Japan’s economy grew 4.1 per cent during January-March, as the Government revised a preliminary estimate of a 3.5 per cent expansion, it said today.

The figure exceeded the 3.5 per cent growth predicted by a poll of economists by the Nikkei business daily.

Domestic demand rose 0.6 per cent quarter-on-quarter, revised up from an initial estimate of a 0.5 per cent expansion, the Cabinet Office said.

Corporate capital spending edged down 0.3 per cent in the three months through March, rather than the earlier estimate of 0.7 per cent contraction.
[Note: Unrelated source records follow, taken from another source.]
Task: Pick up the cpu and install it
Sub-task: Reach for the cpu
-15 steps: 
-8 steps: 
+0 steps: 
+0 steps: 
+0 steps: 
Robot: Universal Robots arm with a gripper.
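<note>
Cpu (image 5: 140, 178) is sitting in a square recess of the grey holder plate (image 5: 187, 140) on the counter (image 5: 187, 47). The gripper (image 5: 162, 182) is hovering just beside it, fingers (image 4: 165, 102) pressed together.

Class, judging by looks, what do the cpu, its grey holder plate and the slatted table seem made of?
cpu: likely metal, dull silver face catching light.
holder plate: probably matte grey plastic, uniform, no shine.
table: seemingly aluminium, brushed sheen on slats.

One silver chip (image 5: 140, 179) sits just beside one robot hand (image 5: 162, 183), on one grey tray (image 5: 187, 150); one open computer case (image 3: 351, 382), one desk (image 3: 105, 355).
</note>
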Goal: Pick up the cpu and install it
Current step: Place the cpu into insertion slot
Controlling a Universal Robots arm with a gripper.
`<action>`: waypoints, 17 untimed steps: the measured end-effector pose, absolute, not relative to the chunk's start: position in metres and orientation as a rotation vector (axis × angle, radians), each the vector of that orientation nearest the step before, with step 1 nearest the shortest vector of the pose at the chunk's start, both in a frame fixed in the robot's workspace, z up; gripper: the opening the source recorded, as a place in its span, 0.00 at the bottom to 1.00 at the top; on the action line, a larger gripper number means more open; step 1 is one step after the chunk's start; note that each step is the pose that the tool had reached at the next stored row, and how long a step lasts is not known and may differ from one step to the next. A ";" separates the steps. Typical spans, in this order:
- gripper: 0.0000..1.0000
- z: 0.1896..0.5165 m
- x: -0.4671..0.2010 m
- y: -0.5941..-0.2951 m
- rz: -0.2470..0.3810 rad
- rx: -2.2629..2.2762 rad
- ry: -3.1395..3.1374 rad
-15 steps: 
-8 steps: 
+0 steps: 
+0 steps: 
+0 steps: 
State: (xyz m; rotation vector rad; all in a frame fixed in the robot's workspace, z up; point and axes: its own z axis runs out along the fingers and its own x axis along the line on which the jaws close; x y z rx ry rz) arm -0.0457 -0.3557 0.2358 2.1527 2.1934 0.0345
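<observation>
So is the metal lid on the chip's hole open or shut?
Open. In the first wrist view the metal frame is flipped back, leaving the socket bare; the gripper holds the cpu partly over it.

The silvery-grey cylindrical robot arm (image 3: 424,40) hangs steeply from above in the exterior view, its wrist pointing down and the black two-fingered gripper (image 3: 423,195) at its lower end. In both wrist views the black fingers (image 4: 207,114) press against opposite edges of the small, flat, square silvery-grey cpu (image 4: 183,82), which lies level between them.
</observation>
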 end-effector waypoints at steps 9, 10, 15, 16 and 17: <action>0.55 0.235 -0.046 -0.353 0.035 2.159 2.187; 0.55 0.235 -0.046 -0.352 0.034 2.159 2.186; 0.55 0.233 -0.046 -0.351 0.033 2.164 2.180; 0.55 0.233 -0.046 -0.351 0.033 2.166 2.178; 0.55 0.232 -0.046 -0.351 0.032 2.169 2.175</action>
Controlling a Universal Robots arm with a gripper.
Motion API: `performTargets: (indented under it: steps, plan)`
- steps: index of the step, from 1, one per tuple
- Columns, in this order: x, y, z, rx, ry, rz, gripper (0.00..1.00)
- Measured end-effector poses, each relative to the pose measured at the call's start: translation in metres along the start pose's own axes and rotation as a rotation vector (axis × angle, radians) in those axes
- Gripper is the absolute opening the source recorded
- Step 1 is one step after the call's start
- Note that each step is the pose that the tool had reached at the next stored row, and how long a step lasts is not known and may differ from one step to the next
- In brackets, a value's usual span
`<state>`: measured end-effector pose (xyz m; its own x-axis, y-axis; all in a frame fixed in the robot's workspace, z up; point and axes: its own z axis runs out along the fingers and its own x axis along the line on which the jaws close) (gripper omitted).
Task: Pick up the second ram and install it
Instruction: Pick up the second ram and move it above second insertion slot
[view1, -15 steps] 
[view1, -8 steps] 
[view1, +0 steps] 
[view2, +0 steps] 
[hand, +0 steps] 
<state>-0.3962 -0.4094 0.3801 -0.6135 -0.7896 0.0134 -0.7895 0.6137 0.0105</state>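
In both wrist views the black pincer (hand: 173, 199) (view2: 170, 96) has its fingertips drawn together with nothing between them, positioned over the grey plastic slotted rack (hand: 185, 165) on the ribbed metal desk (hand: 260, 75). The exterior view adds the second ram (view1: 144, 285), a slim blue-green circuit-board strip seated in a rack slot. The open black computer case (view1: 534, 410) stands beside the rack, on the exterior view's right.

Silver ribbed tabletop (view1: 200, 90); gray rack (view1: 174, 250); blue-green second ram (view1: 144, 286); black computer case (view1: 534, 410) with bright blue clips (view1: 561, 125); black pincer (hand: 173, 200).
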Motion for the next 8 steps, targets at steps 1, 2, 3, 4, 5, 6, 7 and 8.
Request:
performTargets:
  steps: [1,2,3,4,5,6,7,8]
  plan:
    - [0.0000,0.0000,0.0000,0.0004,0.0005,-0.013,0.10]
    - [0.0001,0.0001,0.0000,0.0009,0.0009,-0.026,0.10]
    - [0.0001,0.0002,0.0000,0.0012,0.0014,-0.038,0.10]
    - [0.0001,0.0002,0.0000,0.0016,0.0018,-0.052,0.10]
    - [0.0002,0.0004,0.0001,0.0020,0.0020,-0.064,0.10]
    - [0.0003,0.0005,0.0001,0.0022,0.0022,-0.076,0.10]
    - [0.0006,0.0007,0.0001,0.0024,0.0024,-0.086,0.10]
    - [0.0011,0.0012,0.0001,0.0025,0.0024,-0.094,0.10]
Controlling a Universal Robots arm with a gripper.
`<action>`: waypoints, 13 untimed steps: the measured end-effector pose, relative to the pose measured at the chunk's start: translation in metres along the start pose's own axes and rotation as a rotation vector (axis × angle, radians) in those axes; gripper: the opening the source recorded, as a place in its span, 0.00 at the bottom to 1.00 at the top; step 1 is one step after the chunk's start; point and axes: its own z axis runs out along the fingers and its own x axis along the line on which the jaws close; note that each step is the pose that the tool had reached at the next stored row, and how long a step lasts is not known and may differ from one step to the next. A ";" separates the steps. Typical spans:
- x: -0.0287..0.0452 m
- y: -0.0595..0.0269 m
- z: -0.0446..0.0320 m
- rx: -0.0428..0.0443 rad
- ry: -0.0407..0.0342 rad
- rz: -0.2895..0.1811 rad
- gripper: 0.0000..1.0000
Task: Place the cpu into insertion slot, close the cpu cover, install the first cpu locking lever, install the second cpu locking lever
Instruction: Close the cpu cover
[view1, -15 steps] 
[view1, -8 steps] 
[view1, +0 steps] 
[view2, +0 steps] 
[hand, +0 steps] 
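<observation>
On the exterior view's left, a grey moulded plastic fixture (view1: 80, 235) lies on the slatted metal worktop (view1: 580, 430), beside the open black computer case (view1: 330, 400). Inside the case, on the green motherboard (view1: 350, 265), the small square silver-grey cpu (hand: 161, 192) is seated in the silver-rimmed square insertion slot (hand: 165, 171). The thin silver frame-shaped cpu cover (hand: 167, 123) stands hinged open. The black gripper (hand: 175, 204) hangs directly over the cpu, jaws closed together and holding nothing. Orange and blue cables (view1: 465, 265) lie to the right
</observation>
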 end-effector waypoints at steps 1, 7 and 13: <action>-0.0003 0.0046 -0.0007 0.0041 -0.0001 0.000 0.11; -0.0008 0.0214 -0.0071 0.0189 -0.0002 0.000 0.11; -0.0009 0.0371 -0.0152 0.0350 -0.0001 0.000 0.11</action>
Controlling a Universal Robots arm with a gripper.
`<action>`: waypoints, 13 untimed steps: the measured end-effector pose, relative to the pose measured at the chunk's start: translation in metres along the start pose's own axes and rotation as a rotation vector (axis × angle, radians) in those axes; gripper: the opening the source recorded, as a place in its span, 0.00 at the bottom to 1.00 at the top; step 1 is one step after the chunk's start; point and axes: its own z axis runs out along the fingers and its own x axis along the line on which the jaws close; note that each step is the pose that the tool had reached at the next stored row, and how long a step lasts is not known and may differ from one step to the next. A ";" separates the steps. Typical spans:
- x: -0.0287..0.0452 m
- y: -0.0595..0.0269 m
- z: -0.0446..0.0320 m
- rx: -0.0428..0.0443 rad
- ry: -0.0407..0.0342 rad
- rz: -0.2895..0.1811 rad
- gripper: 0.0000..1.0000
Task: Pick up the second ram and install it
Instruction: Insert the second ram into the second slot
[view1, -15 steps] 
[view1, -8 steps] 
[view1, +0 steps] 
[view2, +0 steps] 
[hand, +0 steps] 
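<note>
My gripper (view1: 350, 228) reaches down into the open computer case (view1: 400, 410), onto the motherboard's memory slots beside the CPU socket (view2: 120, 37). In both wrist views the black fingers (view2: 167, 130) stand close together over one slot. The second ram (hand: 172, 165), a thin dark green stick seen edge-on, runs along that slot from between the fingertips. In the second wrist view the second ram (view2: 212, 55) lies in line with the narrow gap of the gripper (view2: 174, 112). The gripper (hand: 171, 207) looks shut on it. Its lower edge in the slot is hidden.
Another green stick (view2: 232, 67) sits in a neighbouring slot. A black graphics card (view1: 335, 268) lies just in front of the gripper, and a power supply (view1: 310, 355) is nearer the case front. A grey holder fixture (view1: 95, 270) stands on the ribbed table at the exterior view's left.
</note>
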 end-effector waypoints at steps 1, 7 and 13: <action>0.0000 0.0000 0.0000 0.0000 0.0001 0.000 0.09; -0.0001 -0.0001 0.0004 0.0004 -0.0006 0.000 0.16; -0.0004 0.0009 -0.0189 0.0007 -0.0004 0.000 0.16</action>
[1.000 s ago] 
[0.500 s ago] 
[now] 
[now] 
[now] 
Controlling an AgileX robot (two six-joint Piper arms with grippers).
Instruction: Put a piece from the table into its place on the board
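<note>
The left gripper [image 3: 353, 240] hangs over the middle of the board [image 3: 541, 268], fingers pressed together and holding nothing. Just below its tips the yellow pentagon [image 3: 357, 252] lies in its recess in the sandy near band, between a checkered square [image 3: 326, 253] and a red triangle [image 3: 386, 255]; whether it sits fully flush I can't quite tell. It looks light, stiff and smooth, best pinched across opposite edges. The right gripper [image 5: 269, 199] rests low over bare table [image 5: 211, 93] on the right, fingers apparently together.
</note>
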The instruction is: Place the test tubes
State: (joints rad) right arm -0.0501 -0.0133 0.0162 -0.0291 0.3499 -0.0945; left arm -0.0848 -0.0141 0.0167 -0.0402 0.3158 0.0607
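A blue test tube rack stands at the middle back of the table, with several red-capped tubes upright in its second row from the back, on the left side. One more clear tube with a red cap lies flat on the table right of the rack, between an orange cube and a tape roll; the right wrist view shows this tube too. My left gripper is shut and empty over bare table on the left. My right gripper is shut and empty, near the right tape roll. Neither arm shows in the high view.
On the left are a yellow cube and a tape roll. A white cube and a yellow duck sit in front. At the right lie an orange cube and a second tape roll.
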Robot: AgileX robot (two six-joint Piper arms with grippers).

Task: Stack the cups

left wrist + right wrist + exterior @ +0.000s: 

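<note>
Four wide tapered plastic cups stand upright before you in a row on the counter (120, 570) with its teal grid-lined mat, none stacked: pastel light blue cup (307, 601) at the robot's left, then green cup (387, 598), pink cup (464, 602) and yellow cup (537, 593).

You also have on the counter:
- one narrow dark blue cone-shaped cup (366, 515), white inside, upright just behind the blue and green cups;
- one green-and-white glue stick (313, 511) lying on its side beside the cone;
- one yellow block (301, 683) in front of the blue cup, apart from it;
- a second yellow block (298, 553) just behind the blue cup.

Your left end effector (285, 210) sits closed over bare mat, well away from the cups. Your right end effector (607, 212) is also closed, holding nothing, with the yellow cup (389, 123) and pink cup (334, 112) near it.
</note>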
Private consumption — which accounts for about 60 per cent of gross domestic product — was unchanged at 0.9 per cent, the office said.

The Bank of Japan started to take aggressive monetary easing measures under new Governor Haruhiko Kuroda to pull the world’s third-largest economy out of 15 years of deflation.

The bank decided to double the monetary base to 270 trillion yen ($2.75 trillion) by the end of 2014, from 138 trillion yen at the end of 2012.

Kuroda, who took office in March, vowed to reach a 2 per cent inflation target within about two years.

In April, the central bank upgraded the nation’s economic growth outlook for the current financial year, thanks to the global economic recovery.

The economy was set to expand 2.9 per cent for the year to March 2014, up from an earlier prediction of 2.3 per cent growth, the bank said.

The bank will announce a monetary policy decision on Tuesday.